§ ABOUT THIS EXERCISE
What is wanted is an exact copy of the lines from the top of the listing through the line containing "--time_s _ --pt".
** THE RECORDS follows **
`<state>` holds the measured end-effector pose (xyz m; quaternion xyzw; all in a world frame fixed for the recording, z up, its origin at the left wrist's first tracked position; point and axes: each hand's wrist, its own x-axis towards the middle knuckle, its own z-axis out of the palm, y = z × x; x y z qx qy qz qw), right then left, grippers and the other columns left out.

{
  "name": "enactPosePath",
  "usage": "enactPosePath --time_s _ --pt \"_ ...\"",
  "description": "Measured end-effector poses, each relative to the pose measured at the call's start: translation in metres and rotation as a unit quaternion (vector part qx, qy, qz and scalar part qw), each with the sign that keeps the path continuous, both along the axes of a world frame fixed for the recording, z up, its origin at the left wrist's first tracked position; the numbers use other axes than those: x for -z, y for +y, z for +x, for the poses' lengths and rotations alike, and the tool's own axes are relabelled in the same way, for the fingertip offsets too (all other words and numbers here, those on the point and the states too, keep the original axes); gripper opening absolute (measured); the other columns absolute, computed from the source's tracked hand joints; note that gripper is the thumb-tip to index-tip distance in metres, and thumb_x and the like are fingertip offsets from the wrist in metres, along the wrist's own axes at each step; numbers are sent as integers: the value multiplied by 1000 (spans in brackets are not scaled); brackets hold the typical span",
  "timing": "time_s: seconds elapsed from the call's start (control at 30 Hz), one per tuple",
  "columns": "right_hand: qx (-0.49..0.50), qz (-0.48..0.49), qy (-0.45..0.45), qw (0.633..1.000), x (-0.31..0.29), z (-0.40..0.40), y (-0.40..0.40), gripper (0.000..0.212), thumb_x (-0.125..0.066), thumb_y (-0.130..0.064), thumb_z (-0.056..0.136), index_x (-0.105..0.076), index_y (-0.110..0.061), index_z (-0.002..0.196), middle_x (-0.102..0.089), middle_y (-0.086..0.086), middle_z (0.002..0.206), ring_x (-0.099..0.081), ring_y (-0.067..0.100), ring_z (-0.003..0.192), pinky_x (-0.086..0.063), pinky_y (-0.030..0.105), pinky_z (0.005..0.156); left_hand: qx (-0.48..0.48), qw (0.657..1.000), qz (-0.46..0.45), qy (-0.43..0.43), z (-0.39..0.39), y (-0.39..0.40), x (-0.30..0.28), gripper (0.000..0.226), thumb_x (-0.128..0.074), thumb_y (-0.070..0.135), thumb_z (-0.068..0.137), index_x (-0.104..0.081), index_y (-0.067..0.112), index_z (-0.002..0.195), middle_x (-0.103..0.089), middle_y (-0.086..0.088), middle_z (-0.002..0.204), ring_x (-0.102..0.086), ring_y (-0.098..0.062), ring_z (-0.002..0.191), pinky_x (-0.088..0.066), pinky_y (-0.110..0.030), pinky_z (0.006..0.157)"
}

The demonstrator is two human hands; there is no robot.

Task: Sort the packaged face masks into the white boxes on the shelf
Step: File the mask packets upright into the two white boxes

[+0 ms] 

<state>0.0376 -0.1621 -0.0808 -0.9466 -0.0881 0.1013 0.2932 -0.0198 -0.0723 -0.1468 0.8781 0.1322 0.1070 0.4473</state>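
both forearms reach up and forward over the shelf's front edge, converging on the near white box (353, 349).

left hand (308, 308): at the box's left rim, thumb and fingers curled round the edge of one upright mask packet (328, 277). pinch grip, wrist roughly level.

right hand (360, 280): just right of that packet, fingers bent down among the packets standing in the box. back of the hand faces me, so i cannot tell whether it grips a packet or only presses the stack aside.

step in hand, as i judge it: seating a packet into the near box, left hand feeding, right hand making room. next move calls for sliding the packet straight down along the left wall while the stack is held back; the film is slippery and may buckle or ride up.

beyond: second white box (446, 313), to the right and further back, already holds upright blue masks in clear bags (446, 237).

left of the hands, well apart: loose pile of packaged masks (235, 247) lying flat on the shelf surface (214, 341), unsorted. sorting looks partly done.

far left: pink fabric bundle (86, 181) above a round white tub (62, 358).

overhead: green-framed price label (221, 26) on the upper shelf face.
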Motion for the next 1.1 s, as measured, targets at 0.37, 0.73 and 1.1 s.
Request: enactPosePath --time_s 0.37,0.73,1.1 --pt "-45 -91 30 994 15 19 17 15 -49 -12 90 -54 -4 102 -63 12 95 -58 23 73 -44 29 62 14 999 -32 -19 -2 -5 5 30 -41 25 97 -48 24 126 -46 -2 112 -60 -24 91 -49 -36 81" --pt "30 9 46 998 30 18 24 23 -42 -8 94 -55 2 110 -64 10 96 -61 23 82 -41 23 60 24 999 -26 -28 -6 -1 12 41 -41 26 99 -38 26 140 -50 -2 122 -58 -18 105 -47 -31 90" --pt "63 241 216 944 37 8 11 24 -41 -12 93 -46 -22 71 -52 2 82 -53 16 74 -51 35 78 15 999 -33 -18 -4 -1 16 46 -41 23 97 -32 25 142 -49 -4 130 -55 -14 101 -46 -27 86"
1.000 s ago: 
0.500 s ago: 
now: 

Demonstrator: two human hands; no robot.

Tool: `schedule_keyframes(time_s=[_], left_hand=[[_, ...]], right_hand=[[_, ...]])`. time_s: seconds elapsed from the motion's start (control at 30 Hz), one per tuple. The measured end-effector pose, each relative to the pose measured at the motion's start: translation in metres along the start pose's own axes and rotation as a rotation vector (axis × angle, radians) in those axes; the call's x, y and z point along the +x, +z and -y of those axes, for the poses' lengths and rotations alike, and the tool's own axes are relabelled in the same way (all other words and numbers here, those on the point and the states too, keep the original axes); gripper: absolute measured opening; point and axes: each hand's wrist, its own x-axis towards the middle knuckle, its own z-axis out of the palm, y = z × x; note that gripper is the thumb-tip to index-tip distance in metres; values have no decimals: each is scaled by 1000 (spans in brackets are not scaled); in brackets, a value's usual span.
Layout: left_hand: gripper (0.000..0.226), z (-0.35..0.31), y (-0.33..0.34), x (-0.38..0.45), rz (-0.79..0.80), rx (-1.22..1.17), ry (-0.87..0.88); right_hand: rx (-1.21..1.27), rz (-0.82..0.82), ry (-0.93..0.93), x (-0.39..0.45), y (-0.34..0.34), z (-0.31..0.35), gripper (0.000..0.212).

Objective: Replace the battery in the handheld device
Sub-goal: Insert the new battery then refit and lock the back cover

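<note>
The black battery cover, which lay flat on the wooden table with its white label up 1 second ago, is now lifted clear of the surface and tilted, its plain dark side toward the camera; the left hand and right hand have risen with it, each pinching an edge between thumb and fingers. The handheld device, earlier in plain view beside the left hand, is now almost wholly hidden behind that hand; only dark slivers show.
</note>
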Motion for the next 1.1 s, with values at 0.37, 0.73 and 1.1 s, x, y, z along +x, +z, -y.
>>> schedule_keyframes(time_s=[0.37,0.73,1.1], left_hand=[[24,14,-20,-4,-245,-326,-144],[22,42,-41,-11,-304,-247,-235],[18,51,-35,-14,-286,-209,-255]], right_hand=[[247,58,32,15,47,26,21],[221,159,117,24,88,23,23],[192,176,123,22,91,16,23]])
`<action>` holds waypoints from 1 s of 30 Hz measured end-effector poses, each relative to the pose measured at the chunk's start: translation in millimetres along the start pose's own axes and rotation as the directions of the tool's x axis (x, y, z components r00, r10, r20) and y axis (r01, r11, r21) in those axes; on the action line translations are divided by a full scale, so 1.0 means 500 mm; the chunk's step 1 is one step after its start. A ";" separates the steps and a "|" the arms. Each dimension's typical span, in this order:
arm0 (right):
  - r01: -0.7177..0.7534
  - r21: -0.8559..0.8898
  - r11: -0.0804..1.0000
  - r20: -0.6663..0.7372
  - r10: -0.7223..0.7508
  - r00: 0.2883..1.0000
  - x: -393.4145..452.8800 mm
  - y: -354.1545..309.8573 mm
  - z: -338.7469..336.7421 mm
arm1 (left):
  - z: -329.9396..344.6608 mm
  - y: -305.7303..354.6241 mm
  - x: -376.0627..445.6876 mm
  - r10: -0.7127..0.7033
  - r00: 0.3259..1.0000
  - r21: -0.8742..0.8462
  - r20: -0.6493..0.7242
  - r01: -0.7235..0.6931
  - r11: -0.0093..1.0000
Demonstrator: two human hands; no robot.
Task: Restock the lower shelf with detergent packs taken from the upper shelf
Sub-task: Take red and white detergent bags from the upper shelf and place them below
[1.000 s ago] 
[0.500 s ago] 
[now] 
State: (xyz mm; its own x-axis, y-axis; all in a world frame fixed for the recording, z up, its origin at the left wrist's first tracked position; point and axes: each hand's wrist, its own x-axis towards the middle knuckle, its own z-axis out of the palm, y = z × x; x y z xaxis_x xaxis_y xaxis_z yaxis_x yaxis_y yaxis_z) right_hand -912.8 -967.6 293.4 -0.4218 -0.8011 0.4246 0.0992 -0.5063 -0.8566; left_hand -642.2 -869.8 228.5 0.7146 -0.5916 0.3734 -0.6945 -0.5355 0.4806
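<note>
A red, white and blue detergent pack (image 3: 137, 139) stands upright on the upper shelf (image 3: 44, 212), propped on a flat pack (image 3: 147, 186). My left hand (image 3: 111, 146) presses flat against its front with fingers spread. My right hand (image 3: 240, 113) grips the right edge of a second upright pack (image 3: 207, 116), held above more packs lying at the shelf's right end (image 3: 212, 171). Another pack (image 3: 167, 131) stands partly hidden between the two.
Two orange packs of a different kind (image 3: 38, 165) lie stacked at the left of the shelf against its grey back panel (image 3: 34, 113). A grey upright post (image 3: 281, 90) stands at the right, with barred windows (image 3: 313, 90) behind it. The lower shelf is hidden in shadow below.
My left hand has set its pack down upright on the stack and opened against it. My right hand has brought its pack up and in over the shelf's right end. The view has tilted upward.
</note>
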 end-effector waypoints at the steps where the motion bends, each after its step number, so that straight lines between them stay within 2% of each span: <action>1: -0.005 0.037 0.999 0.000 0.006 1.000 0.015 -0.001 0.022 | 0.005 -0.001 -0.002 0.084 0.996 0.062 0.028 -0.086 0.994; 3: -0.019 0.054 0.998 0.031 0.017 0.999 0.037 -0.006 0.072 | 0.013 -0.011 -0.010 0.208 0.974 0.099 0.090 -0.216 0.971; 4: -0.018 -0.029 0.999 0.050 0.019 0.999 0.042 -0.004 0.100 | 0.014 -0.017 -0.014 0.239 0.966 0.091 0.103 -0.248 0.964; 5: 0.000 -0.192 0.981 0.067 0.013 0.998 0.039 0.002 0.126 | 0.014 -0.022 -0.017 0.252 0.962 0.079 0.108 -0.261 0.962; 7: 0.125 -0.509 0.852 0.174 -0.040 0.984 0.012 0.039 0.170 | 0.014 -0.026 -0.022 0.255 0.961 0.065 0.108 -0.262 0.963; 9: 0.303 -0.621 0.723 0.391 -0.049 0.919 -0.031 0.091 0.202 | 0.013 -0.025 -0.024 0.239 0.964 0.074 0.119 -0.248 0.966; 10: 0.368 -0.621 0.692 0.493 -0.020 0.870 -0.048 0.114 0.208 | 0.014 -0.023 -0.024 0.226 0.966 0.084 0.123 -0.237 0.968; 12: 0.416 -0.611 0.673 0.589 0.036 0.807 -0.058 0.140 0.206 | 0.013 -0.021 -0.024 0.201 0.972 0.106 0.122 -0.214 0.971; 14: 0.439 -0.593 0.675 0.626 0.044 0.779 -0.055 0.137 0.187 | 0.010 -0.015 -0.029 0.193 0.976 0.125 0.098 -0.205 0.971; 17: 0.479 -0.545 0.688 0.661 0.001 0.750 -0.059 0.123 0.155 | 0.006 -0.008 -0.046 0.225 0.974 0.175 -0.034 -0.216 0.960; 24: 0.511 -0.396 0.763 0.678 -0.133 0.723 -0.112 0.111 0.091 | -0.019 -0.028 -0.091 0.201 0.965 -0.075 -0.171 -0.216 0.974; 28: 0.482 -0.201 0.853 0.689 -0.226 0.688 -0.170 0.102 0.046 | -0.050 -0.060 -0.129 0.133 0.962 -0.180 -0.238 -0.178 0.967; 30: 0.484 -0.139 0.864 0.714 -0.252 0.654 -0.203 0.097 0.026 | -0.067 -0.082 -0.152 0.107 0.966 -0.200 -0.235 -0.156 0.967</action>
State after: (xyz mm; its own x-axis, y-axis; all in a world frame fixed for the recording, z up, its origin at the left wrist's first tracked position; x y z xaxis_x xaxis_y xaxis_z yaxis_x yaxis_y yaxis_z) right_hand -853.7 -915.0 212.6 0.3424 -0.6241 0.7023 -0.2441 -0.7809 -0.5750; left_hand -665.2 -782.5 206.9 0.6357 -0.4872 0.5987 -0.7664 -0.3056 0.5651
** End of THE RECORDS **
§ TASK SOLUTION
`<state>` holds the measured end-effector pose (xyz m; quaternion xyzw; all in a world frame fixed for the recording, z up, its origin at the left wrist's first tracked position; point and axes: each hand's wrist, its own x-axis towards the middle knuckle, its own z-axis out of the palm, y = z × x; x y z qx qy qz qw), right then left, grippers and the other columns left out.

{
  "name": "enactPosePath",
  "usage": "enactPosePath --time_s _ --pt \"_ ...\"",

That completes the answer to the exercise.